— Description of the task —
Go through the records below and report each line with "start" in it.

*** Data extracts ***

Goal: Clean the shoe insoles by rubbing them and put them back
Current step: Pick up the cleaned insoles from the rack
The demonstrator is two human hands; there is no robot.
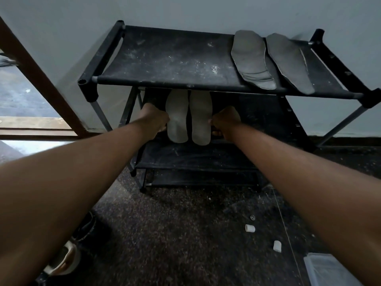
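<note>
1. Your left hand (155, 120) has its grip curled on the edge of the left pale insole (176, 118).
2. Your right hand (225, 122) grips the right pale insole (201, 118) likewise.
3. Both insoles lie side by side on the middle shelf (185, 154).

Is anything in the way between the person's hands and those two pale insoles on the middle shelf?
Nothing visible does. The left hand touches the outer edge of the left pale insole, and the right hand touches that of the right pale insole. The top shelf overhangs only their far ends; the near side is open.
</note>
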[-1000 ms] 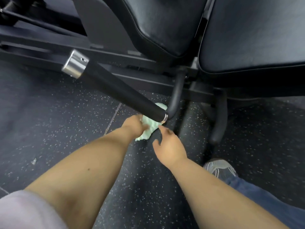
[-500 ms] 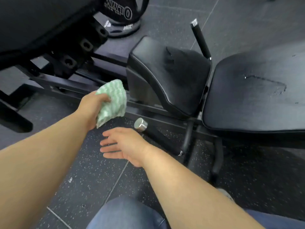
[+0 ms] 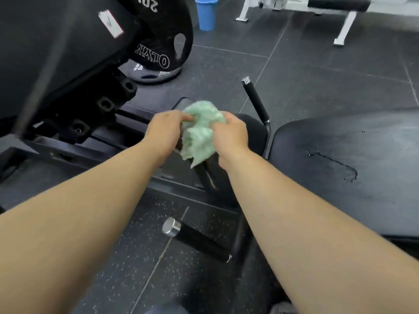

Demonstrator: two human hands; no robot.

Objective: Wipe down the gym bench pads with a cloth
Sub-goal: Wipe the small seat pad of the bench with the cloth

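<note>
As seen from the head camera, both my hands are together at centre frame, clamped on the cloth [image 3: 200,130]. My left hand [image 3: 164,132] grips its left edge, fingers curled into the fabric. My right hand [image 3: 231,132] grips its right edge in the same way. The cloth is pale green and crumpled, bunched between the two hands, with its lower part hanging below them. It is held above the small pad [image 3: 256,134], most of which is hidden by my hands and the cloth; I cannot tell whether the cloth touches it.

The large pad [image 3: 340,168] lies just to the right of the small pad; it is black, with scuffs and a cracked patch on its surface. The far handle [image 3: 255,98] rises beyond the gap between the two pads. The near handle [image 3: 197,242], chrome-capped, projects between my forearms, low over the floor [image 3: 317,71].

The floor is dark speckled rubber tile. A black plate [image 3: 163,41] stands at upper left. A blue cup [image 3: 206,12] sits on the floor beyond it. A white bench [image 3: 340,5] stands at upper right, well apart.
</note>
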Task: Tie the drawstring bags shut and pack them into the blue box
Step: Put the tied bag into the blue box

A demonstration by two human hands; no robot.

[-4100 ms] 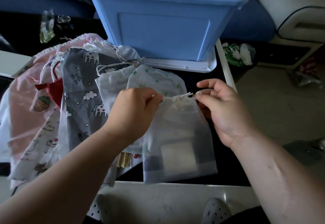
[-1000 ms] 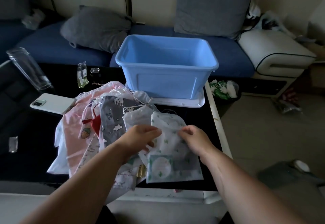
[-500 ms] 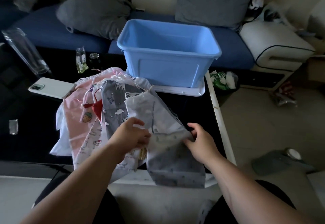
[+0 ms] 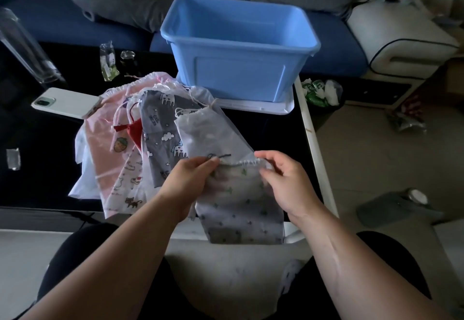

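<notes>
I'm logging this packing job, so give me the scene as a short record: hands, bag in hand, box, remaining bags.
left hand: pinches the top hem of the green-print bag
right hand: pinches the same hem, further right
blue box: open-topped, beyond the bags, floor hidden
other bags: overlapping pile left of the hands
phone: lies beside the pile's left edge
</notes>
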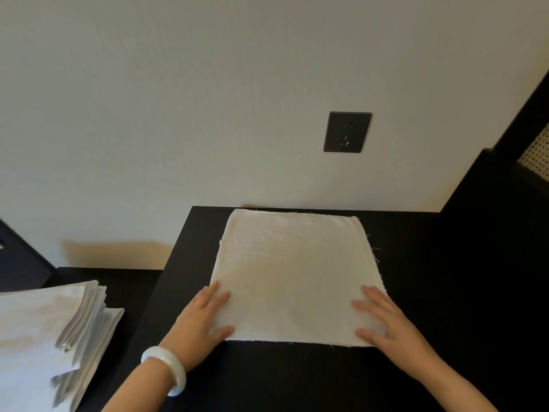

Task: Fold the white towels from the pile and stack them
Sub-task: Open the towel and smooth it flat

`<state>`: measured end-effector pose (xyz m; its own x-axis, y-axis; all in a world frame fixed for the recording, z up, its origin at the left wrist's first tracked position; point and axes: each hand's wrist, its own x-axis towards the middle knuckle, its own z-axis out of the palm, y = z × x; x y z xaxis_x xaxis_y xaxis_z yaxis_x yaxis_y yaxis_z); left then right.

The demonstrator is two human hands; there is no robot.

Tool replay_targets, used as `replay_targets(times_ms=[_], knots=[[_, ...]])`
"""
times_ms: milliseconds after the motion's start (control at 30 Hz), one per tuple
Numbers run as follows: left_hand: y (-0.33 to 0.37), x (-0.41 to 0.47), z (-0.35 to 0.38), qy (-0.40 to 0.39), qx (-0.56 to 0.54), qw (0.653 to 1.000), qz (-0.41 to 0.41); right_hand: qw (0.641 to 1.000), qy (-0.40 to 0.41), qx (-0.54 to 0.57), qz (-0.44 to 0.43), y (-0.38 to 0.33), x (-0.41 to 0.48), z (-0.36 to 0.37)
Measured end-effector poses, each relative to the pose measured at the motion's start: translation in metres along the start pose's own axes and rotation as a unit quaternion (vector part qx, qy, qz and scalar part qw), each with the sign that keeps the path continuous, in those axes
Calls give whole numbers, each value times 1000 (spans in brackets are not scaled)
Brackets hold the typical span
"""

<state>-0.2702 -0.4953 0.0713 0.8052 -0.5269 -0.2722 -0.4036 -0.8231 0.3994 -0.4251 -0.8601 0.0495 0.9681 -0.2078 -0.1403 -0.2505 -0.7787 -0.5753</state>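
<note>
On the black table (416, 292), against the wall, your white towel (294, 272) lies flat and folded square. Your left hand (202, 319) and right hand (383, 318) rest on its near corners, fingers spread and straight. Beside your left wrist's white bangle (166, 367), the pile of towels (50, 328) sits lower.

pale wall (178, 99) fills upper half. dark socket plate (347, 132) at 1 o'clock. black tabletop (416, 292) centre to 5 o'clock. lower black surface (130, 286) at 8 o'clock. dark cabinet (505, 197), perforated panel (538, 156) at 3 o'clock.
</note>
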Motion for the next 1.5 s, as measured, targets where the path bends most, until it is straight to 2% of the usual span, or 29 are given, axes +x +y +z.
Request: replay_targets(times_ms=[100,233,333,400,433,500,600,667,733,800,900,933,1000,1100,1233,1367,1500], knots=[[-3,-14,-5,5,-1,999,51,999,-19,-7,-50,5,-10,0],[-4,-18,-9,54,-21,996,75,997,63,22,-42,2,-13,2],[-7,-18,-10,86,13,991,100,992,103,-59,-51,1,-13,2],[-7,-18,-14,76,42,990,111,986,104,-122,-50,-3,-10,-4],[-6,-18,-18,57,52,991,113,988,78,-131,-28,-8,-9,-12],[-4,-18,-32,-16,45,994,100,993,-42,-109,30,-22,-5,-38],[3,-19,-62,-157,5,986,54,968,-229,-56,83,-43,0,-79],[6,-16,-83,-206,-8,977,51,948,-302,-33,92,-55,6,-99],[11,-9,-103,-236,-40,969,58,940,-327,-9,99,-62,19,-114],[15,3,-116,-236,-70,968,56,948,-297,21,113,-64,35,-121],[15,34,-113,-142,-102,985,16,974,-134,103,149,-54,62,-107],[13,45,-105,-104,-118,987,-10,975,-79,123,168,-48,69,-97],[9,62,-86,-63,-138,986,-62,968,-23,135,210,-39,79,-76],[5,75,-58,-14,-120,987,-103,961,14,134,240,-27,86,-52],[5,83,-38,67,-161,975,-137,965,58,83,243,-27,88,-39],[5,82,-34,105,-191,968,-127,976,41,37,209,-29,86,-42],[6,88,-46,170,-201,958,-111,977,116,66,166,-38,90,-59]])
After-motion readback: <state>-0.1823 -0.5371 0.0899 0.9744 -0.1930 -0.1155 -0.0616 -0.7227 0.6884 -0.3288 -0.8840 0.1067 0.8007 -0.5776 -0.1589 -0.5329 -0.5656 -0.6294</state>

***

— Problem solution —
times_ms: milliseconds after the motion's start (control at 30 Hz), one per tuple
Measured end-effector poses, each relative to the pose measured at the motion's start: translation in metres along the start pose's own axes and rotation as a unit quaternion (vector part qx, qy, qz and scalar part qw), each with the sign that keeps the path continuous, in those axes

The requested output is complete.